Why Boise State can’t play for the BCS championship

Everyone loves a Cinderella story, especially in sports. We love to see the underdog prevail. It brings us to tears when the little guy beats the big guy.

But having said all that you have to understand that, barring a total collapse of the major conferences, there is no way—at least no logical way–that No. 5 Boise State can play for the national championship.

The Broncos, who gave college football one of its most enduring memories when it beat Oklahoma in the Fiesta Bowl a couple of years ago, are ranked No. 5 in both this week’s USA Today Coaches poll and the first Harris Interactive poll. Those are the two human polls that—along with the average of several computer polls—make up the BCS Standings, which will be released for the first time on Oct. 18. On Dec. 6 the finally standings will be released and the top two teams in those standings will play for the BCS national championship on Jan. 8 in Pasadena, Calif.

There has been some discussion about what would happen if the Broncos went 13-0 (they play an extra game because they go to Hawaii this season) and the winners of the Big Boy conferences all have one loss. After what happened to Utah last season (the Utes went undefeated and didn’t get a sniff at the national title), would the voters in the human polls decide that it was time to give a little guy at shot and see what he could do in the big game?

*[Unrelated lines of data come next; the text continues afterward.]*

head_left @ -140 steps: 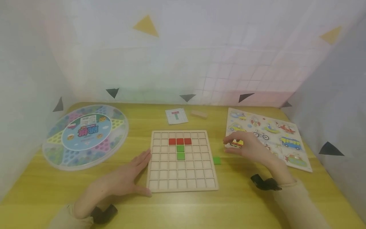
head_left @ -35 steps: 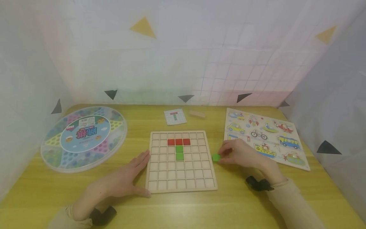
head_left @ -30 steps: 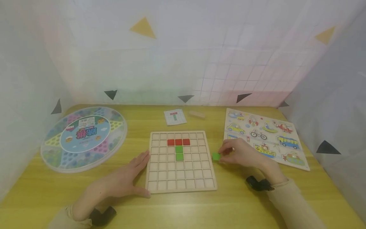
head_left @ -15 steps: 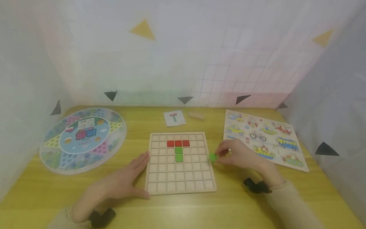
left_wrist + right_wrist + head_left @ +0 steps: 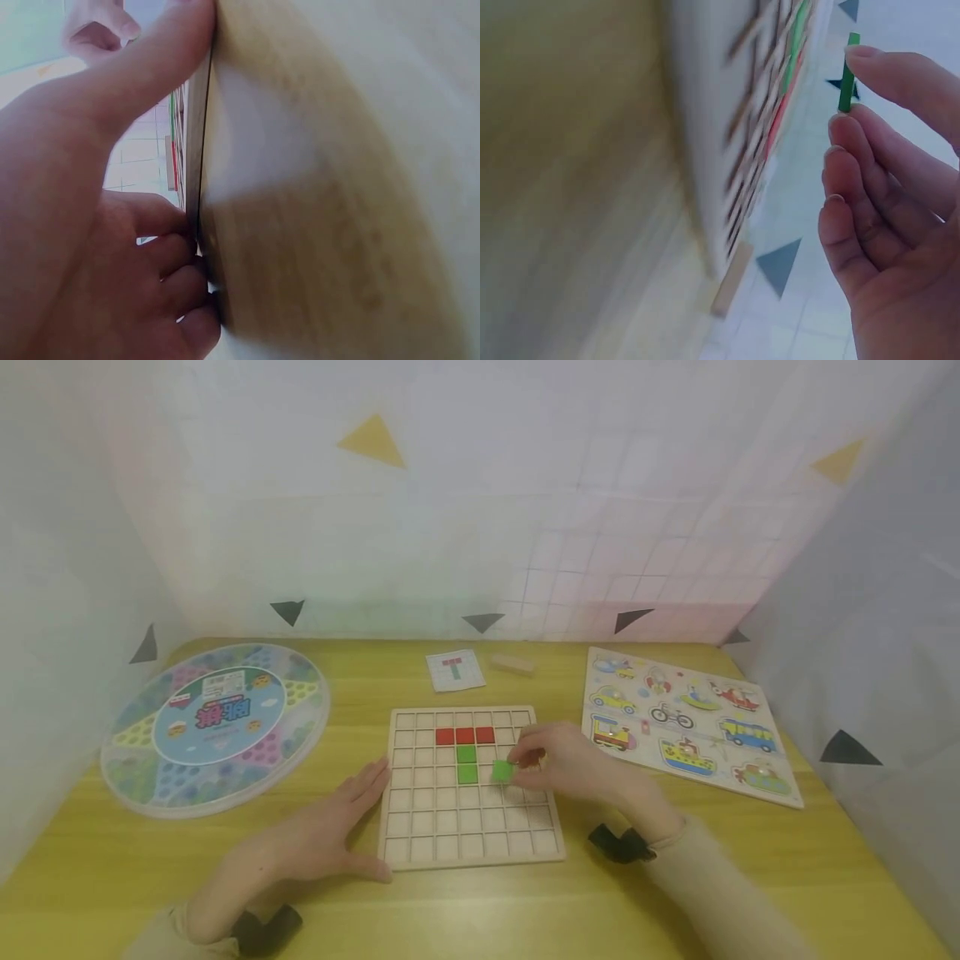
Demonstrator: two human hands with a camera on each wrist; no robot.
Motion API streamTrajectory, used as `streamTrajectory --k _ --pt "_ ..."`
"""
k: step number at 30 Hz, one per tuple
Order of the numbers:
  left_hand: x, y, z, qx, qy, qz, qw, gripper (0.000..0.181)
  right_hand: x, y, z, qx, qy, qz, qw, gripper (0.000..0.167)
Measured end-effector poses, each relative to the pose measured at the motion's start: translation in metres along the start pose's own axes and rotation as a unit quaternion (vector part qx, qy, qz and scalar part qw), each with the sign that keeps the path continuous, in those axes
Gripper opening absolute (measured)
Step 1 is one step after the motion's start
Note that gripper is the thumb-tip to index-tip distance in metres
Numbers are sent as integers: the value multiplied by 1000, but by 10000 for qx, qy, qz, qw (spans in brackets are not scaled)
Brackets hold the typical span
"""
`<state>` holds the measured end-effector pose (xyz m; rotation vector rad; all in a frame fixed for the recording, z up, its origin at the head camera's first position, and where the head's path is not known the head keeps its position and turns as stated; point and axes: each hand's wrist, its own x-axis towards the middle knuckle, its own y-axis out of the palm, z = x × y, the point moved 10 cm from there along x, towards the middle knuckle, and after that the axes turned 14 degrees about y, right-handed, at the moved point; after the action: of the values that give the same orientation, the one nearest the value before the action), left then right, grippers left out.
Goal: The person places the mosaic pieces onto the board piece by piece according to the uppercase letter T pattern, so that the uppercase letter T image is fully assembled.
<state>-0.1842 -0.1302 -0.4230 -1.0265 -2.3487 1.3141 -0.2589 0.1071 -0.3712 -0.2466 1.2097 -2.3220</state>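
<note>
A wooden grid board [image 5: 435, 843] lies in the middle of the table. Three red square tiles [image 5: 465, 736] form a row in its upper part, with two green tiles [image 5: 467, 763] in a column under the middle one. My right hand [image 5: 577, 764] pinches another green tile [image 5: 502, 771] between thumb and finger, above the board, right of the column. The right wrist view shows this green tile [image 5: 848, 73] edge-on and off the board. My left hand [image 5: 315, 831] rests at the board's left edge, its thumb and fingers spread along it; the left wrist view shows the fingers [image 5: 176, 277] touching that edge.
Behind the board lie a paper card [image 5: 456, 671] printed with a red and green T and a small wooden block [image 5: 513, 664]. A round Chinese checkers set [image 5: 217, 731] is at the left. A vehicle picture puzzle board [image 5: 652, 746] lies at the right.
My right hand has gone from over the puzzle board to the green tile beside the grid board, picked it up and carried it left over the grid. My left hand has stayed in place.
</note>
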Motion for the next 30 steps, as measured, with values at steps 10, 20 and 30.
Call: streamTrajectory --k 10,20,30 --pt "1 0 -1 -45 24 13 10000 122 14 17 23 24 -134 238 9996 14" --pt "1 2 0 -15 23 -6 10000 122 14 26 26 85 -258 359 9990 15" --pt "0 1 1 53 62 -74 9999 123 18 31 36 91 -493 303 9983 16"
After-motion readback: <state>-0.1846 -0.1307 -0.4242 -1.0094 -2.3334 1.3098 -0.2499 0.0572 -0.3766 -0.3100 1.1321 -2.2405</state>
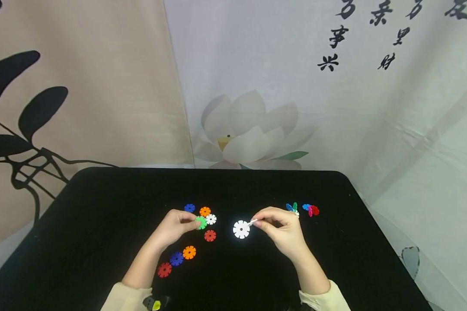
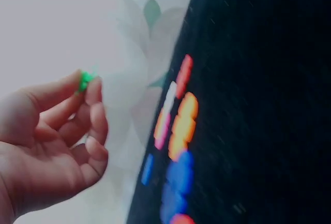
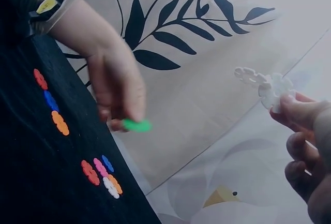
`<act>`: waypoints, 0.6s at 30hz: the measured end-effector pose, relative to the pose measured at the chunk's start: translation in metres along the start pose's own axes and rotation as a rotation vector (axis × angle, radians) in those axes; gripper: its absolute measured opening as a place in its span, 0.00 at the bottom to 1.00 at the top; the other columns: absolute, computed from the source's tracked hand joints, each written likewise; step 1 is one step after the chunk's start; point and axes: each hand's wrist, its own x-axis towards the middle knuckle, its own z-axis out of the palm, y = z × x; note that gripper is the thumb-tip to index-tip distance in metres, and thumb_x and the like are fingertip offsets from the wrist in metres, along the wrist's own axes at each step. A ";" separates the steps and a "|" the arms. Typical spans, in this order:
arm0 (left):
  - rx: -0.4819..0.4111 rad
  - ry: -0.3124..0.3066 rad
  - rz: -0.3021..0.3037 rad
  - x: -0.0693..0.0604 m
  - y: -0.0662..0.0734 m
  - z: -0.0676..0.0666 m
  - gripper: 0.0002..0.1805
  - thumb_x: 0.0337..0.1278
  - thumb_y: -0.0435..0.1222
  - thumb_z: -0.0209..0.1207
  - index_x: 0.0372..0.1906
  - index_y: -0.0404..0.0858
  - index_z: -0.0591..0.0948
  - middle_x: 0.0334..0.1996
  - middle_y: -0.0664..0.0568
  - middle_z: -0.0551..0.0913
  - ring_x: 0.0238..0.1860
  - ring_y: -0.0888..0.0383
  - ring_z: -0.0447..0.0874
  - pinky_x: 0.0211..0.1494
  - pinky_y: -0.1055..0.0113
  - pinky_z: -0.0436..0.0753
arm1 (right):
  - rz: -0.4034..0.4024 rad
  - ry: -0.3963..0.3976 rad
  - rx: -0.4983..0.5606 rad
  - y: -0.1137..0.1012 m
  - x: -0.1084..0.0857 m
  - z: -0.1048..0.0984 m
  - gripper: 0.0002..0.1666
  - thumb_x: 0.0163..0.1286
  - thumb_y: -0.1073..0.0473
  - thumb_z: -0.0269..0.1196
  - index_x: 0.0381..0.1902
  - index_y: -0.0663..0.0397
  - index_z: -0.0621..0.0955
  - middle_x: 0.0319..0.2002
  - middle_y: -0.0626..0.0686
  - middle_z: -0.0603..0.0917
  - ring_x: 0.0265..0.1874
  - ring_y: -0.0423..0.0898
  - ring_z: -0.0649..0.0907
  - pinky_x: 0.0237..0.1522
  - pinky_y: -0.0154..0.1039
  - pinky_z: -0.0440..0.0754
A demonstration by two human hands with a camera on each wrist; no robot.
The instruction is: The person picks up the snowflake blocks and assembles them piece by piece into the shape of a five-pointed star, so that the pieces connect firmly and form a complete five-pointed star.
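My left hand (image 1: 173,229) pinches a green slotted snowflake disc (image 1: 201,222) between thumb and fingertips. In the left wrist view the green disc (image 2: 85,80) shows only as a small part above the fingertips. Over to the right, my right hand (image 1: 282,229) grips a white snowflake-disc piece (image 1: 241,230) by thumb and forefinger. Two white discs (image 3: 276,90) set at an angle to each other make up that piece in the right wrist view; their joint is partly hidden by the fingers. Both held pieces are apart from each other.
Loose blue (image 1: 189,208), orange (image 1: 205,211), white (image 1: 211,219) and red (image 1: 210,235) discs lie about the left hand, with a pink disc (image 3: 101,167) among them. Nearer are orange (image 1: 189,252), blue (image 1: 177,258) and red (image 1: 164,270) discs. Coloured clusters (image 1: 310,210) lie right on the black table (image 1: 233,185).
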 end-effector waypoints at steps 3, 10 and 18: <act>-0.079 0.025 0.054 -0.004 0.013 0.001 0.09 0.63 0.36 0.60 0.39 0.35 0.84 0.34 0.49 0.83 0.40 0.46 0.81 0.46 0.56 0.79 | 0.004 -0.007 -0.003 0.001 0.000 0.002 0.17 0.48 0.89 0.61 0.32 0.70 0.81 0.30 0.58 0.84 0.28 0.43 0.81 0.30 0.32 0.79; -0.211 0.009 0.174 -0.014 0.041 0.008 0.10 0.65 0.36 0.57 0.44 0.33 0.82 0.37 0.46 0.84 0.43 0.40 0.81 0.48 0.56 0.80 | 0.013 -0.029 -0.007 0.002 0.000 0.007 0.16 0.49 0.88 0.61 0.31 0.69 0.81 0.30 0.58 0.85 0.27 0.43 0.83 0.29 0.32 0.79; -0.255 -0.024 0.195 -0.026 0.063 0.021 0.10 0.66 0.37 0.57 0.44 0.33 0.82 0.38 0.47 0.84 0.42 0.44 0.82 0.47 0.60 0.81 | -0.001 -0.062 0.020 0.001 -0.002 0.014 0.17 0.48 0.89 0.62 0.32 0.70 0.81 0.29 0.60 0.85 0.27 0.44 0.83 0.27 0.32 0.80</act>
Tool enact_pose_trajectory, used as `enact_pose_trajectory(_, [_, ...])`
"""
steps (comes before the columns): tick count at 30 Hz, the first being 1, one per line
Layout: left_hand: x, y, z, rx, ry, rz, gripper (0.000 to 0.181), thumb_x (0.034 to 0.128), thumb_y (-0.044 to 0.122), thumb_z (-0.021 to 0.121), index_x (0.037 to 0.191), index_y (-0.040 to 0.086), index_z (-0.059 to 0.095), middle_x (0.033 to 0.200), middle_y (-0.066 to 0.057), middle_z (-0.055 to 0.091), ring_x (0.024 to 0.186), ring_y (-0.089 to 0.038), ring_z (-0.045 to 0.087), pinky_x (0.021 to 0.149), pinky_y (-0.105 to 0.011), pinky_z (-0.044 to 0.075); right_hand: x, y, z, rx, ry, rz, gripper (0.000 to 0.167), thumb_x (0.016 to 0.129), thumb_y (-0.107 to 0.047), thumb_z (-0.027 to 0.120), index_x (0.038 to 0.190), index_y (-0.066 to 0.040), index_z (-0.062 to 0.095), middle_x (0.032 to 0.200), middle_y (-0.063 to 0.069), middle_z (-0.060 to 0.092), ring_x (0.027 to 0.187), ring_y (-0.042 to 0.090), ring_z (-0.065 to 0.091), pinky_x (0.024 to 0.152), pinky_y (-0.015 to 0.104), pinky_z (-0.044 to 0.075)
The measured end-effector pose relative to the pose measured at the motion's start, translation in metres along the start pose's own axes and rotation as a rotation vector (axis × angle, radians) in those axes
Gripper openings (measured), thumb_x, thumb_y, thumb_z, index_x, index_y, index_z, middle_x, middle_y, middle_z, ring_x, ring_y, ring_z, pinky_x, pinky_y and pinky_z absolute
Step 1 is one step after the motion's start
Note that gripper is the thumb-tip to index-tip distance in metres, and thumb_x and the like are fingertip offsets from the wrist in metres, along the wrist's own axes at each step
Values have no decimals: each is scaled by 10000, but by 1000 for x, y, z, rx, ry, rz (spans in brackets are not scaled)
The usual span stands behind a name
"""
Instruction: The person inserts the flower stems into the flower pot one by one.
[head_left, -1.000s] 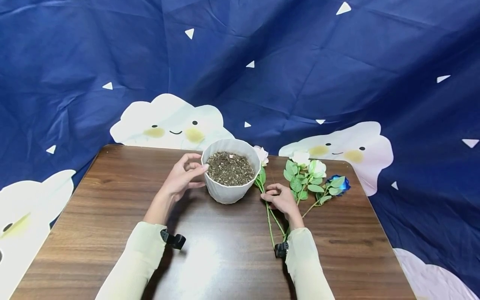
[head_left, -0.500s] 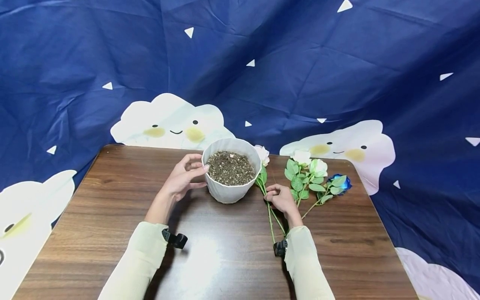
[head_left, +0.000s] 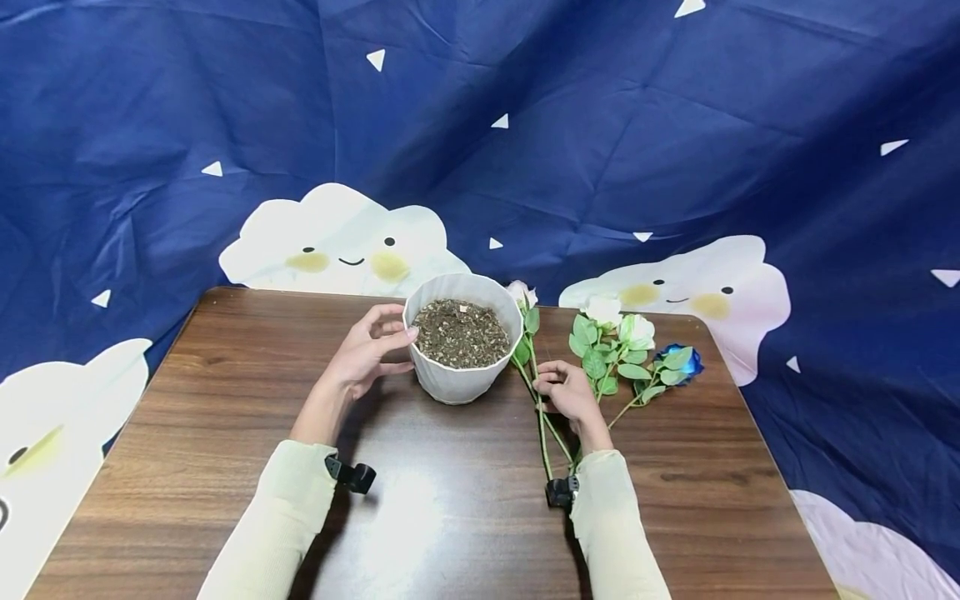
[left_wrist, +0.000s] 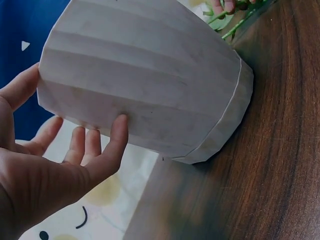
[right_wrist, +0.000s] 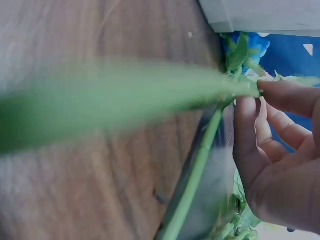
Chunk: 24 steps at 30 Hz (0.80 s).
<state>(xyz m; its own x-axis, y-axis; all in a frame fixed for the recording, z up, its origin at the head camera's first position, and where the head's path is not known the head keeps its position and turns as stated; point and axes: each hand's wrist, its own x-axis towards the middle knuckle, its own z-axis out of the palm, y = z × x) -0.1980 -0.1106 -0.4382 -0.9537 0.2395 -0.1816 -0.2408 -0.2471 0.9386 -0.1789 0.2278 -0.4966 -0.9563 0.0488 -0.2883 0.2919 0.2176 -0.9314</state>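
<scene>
A white, faceted flower pot [head_left: 456, 385] filled with dark soil [head_left: 459, 335] stands near the table's back edge. My left hand [head_left: 369, 354] is at its left side; in the left wrist view the fingertips [left_wrist: 120, 122] touch the pot's wall and rim, spread rather than wrapped round it. To the right of the pot, my right hand [head_left: 568, 392] pinches the green stem [right_wrist: 220, 90] of a rose between thumb and finger. A pale pink rose head [head_left: 522, 293] shows just behind the pot. Another stem [right_wrist: 192, 182] lies beneath the pinched one.
White roses [head_left: 636, 332] and a blue rose [head_left: 678, 364] with green leaves lie on the right of the brown wooden table [head_left: 247, 400]. Behind the table hangs a blue cloth [head_left: 480, 125] printed with white clouds and triangles.
My right hand has moved slightly right and up and now pinches a stem, which has come a little apart from the one beside it. My left hand stays at the pot.
</scene>
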Motion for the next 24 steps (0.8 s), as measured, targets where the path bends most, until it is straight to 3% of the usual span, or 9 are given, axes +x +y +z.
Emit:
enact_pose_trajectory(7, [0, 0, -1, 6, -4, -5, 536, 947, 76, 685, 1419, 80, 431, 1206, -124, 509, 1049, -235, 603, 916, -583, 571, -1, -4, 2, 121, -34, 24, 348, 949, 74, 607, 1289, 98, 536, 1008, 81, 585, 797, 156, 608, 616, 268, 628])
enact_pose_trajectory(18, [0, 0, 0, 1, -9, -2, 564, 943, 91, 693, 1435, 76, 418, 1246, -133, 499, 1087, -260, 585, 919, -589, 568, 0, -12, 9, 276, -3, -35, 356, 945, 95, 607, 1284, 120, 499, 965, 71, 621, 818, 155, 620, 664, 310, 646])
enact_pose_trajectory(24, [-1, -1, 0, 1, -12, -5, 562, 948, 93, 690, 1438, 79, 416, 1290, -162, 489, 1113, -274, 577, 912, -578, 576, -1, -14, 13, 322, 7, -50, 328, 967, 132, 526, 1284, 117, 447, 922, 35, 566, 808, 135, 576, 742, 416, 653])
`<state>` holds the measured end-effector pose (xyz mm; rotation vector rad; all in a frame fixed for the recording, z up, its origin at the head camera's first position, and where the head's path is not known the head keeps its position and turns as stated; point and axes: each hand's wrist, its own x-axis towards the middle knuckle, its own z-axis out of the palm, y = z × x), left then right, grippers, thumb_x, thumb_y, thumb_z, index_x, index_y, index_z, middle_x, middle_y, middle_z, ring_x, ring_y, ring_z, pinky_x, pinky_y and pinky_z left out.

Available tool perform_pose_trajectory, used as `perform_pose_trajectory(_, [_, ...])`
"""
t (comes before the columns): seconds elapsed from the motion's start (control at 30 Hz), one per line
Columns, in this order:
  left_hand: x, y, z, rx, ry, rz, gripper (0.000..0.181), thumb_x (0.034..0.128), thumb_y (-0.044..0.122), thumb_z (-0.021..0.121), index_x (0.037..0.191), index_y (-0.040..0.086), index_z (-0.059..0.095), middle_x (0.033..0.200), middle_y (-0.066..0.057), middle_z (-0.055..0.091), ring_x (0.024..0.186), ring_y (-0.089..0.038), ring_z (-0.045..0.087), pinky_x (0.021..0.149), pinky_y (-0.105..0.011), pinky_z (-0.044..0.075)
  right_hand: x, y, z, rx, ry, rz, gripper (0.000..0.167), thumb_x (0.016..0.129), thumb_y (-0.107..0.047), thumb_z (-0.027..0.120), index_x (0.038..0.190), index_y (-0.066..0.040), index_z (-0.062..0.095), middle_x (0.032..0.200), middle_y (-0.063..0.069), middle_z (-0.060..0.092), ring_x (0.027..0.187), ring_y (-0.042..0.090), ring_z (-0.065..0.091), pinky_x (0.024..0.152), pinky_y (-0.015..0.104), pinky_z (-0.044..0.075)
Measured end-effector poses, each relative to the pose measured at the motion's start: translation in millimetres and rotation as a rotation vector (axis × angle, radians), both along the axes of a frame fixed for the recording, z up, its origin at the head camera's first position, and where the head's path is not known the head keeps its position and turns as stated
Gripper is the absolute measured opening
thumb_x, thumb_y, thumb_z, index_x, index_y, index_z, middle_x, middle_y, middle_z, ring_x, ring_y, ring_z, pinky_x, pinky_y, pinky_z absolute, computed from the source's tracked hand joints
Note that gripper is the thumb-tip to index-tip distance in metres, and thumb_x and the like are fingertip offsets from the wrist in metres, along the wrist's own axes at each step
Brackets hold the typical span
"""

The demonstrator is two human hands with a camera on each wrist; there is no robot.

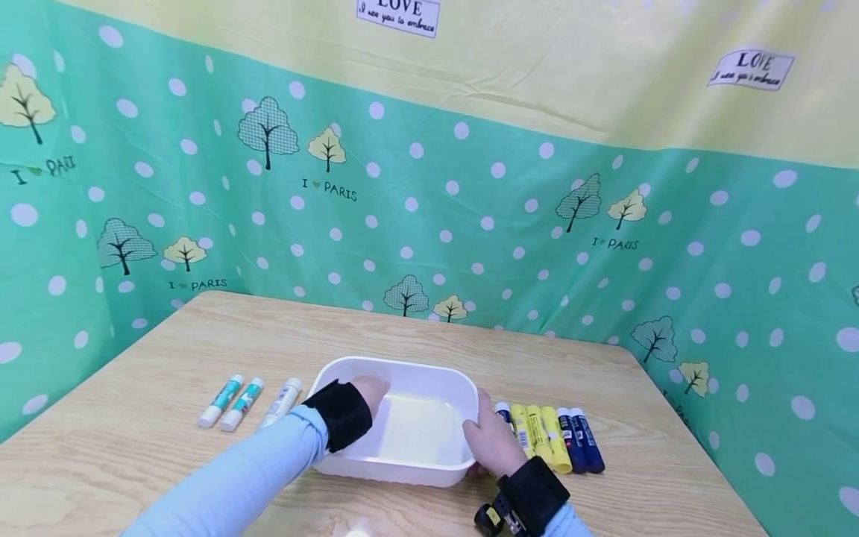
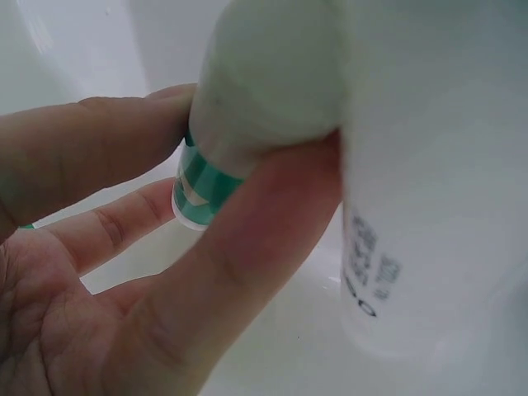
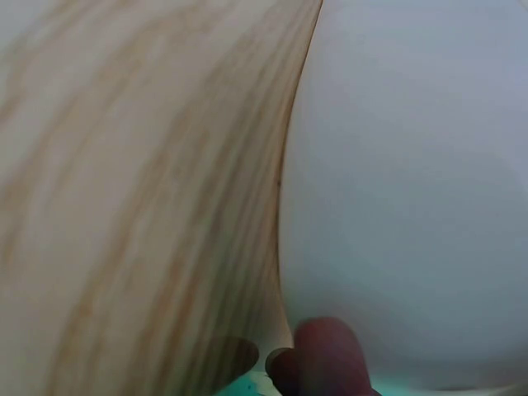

They can’t. Not if they are doing their homework.

Here are the 12 Division I-A teams on the Boise State schedule for 2009. The Broncos have a 13th game against UC-Davis, a Division I-AA team. The teams are listed in order of ranking from a poll on CBSSports.com which ranks all the Division I-A teams 1-120.




Fresno State—69

La. Tech–76


Bowling Green—80



New Mexico State—103

San Jose State—107

Utah State—114

Miami (Ohio)—118


The Broncos have a quality win against Oregon, which looks even better since the Ducks beat California so decisively.

But after that, here are the cold, hard facts. Eleven of the 12 Division I-A teams on the Boise State schedule are rated 67 or worse.

Of those 11 teams, four are rated 103 or worse. To put it another way, there are 18 college football teams that rank 103 or worse. Boise State plays four of them.

If Boise State goes 13-0 this season I have no problem with the Broncos getting to one of the BCS Bowls. But I will say this.  Based on the schedules, Houston and TCU look like they would prevail over Boise State as the lone BCS Buster from the Coalition conferences.


Houston (3-0), ranked 15 and 13 in the human polls,  already has wins over Oklahoma State and Texas Tech. The Cougars of Kevin Sumlin could pick up another quality non-conference win next week at Mississippi State.


TCU (3-0), ranked 10 and 11 in the human polls, has gone on the road and won at Virginia and Clemson from the ACC. The Horned Frogs play in the Mountain West Conference, which is the best of the Coalition.


The bottom line is this: If there is only one spot in the BCS championship game available and it’s between a 13-0 Boise and a one-loss champ of the SEC, Big 12, Pac-10, or maybe even Big Ten, it has to go to the latter. Those conferences are simply playing a different level of football.


Am I wrong?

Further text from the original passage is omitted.